Kalau kita hendak mengoreksi kebijakan kepemilikan asing di perbankan, maka Keppres yang membolehkan asing memiliki saham bank hingga 99%, sebaiknya dicabut. Kemudian atur kembali ketentuan kepemilikan asing ke depan seperti apa dan berapa maksimalnya.
Yang terpenting harus memperhitungkan kemampuan pemilik bank dalam negeri dalam menambah modal, dan daya serap investor lokal apabila ketentuan baru mengharuskan pemilik asing melakukan divestasi.

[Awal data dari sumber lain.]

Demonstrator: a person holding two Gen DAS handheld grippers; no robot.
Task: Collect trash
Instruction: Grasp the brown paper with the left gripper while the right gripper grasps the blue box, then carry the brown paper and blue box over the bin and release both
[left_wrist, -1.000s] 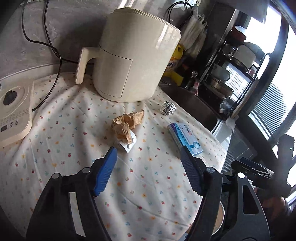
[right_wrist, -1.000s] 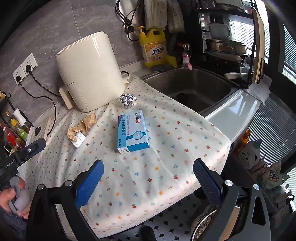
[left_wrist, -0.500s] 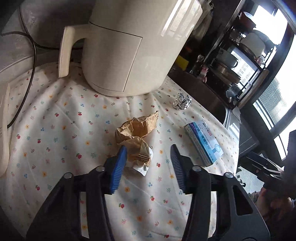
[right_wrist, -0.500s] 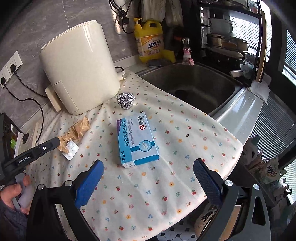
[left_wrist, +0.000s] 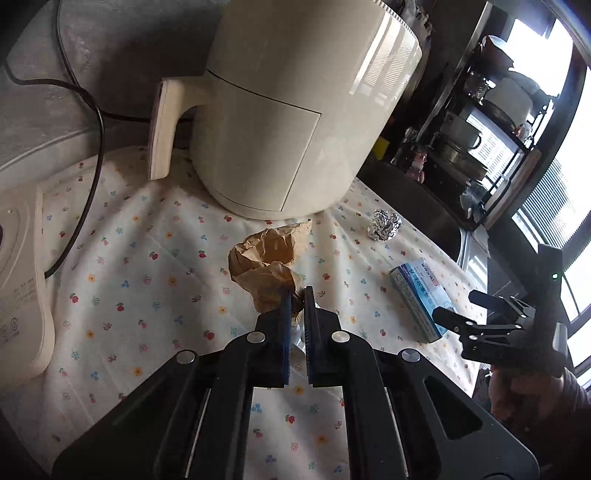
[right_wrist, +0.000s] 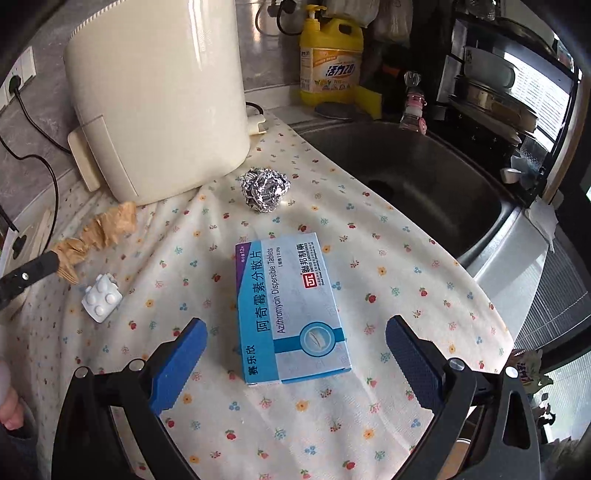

Hikmah lainnya dari kasus Danamon-DBS ialah adanya fakta menarik bahwa Singapura sebagai negara terkecil di Asia Tenggara memiliki bank terbesar di kawasan ini, yaitu DBS. Bandingkan dengan Indonesia sebagai negara terbongsor di Asean, memiliki Bank Mandiri, bank terbesar di Indonesia yang berada di peringkat ke-8 di Asean.
Itulah sebabnya mengapa DBS begitu leluasa melakukan ekspansi ke luar negeri, termasuk mengakuisisi bank di Indonesia. Mereka mempu nyai modal kuat dan kemampuan manajemen untuk bersaing di luar negeri. Jadi bukan sekadar persoalan penerapan asas resiprokal.
Sepatutnya hal ini menggugah rasa kebangsaan kita secara lebih positif. Meski sulit, gagasan untuk menggabungkan beberapa bank milik negara sebaiknya mulai ditindaklanjuti dengan lebih sungguh-sungguh.